An Evening With Khu.Eex'
Headed up by Tlingit bassist/vocalist (and lauded glass artist) Preston Singletary, Khu.éex' (pronounced Koo-eex) are a supergroup composed largely of indigenous poets and musicians. Beginning as a chance meeting between Singletary and legendary funk keyboardist Bernie Worrell (Parliament-Funkadelic, Talking Heads), Khu.éex' combine far-out funk and jazz with spoken word and Great Native Northwest storytelling to present a contemporary interpretation of their culture to the world. Their most recent EP Héen ("water" in Tlingit) deals with the importance of water to indigenous communities across the country. JASMYNE KEIMIG
READINGS & TALKS
Seattle Reads: Tommy Orange
Every year, SPL puts on a Seattle Reads program, through which the entire city is invited to read and discuss a single book, and there are accompanying events and a talk from the featured author. For this year's event, which was originally scheduled for May, they've chosen PEN/Hemingway Award-winning author Tommy Orange's There There. Rich Smith called the book "completely absorbing, character-rich, kinda funny, mostly pretty sad, definitely existentially fraught, fast-paced-but-not-really-"propulsive"-until-the-end."

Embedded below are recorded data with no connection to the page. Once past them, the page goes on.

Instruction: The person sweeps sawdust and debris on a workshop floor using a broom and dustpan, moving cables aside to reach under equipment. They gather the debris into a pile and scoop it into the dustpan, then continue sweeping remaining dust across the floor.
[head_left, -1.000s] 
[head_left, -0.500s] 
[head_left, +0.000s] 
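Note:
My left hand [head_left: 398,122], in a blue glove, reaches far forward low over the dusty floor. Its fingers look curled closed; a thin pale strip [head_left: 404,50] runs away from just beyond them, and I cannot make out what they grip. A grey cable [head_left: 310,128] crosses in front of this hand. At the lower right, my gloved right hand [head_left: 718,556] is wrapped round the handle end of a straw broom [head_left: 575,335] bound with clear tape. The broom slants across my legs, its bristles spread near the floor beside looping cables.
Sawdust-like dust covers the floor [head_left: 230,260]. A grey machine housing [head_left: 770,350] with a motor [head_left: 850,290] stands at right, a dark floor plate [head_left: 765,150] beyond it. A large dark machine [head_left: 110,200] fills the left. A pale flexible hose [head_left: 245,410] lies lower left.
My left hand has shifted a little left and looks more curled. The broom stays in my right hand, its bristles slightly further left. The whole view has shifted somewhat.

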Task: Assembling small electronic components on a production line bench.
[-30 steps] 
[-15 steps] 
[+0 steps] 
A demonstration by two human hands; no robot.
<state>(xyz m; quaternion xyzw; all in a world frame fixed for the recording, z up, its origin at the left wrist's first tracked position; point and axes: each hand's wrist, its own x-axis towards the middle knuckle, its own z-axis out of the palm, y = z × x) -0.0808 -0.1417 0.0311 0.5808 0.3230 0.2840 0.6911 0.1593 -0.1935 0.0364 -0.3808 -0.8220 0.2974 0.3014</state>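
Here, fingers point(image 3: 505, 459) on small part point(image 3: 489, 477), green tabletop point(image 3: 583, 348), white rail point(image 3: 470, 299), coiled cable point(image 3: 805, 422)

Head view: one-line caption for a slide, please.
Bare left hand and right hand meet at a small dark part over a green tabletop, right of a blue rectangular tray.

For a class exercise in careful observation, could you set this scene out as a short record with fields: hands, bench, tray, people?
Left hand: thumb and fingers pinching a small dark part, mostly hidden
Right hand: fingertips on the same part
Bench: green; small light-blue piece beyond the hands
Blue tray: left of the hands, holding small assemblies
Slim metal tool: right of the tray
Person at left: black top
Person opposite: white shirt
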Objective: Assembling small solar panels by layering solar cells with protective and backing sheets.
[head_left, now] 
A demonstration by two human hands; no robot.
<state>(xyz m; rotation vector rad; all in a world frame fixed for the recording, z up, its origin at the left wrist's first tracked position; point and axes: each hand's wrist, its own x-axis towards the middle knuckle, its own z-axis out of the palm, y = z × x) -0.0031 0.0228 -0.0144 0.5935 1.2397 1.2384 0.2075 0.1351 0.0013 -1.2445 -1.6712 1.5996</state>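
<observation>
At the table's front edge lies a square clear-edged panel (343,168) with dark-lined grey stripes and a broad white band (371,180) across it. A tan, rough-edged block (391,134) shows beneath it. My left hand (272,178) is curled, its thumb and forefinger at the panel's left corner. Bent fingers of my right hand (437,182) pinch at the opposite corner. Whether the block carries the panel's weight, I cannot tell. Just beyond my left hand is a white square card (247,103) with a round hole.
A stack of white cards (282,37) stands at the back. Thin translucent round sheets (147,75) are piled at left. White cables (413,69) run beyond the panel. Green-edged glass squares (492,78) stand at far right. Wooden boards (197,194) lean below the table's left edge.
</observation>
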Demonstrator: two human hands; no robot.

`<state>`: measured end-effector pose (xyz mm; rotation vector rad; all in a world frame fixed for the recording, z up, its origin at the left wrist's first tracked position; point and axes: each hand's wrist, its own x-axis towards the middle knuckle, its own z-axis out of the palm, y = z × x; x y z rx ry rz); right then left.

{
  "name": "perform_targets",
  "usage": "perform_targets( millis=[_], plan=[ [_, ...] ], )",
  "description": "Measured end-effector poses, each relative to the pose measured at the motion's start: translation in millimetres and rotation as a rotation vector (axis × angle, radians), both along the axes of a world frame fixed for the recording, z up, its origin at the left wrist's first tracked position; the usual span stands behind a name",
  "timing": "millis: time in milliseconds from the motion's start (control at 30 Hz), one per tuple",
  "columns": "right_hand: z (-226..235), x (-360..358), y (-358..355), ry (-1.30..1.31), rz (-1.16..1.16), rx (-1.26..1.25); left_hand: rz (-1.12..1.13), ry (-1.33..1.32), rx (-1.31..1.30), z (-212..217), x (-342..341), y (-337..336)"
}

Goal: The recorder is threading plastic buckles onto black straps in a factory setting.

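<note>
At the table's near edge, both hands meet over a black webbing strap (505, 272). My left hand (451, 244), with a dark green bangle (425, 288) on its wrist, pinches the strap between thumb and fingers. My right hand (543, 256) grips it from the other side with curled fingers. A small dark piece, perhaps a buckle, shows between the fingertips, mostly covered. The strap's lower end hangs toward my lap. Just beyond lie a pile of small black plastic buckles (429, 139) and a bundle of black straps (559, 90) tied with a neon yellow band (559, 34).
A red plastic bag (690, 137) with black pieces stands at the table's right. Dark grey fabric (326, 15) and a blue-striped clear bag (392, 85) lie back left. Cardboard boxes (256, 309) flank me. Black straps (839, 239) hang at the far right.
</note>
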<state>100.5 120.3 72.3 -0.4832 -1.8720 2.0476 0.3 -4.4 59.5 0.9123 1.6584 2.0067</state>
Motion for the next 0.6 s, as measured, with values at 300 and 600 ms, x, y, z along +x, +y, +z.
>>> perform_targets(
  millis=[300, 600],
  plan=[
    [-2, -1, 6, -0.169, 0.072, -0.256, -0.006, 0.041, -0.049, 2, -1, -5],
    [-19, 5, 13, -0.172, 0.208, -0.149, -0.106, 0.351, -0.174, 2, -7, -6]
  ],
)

Always Indigenous Lunch Series
Chief Seattle Club will celebrate 50 years of serving the local Native homeless community with daily fundraising activities online, like a talk on wellness and recovery with Apsaalooke Nation dancer and hip-hop artist Supaman (Oct 19), a conversation titled "A Day in the Life at Chief Seattle Club" (Oct 20), a reading with US Poet Laureate Joy Harjo (Oct 21), a chat with job rehabilitation program Native Works on their "seed to table" social enterprise Sovereignty Farm (Oct 22), and the presentation of the Stiffarm Leadership Award and Tricia Trainer Spirit Award (Oct 23) honoring Chief Seattle Club members.
READINGS & TALKS
Jill and Sasha LaPointe Discuss Vi Hilbert's 'Haboo'
Sister storytelling duo Jill and Sasha LaPointe will share their re-released edition of Vi Hilbert’s Haboo, a collection of stories recounting legends of the Lushootseed-speaking people of Puget Sound.
THROUGH OCTOBER 25
In the Spirit Contemporary Native Arts Virtual Exhibition
For the 15th year, Native artists showcase their work at the In the Spirit contemporary Native arts exhibition, which will offer prizes in categories including Best of Show, Honoring the Northwest, and People's Choice. You can view this year's virtual event at any time to see work by Jim Stritzel, Chholing Taha, RYAN! Feddersen, Peter Boome, and others. Don't miss a closing celebration with local supergroup Khu.éex' on October 17.
READINGS & TALKS
A Virtual Event with Chenoa and Keith Egawa, 'The Whale Child'
Brother-sister writing team Chenoa and Keith Egawa will read their story about a young whale who becomes a human boy in order to help people on land understand the environmental danger facing oceans around the world.
THROUGH OCTOBER 31
Northwest Native Art Glass: Dan Friday, Preston Singletary, Raven Skyriver
Contemporary Northwest Indigenous art and the studio glass movement collide in this group show featuring work by celebrated local glass artists Dan Friday (Lummi), Preston Singletary (Tlingit), and Raven Skyriver (Tlingit).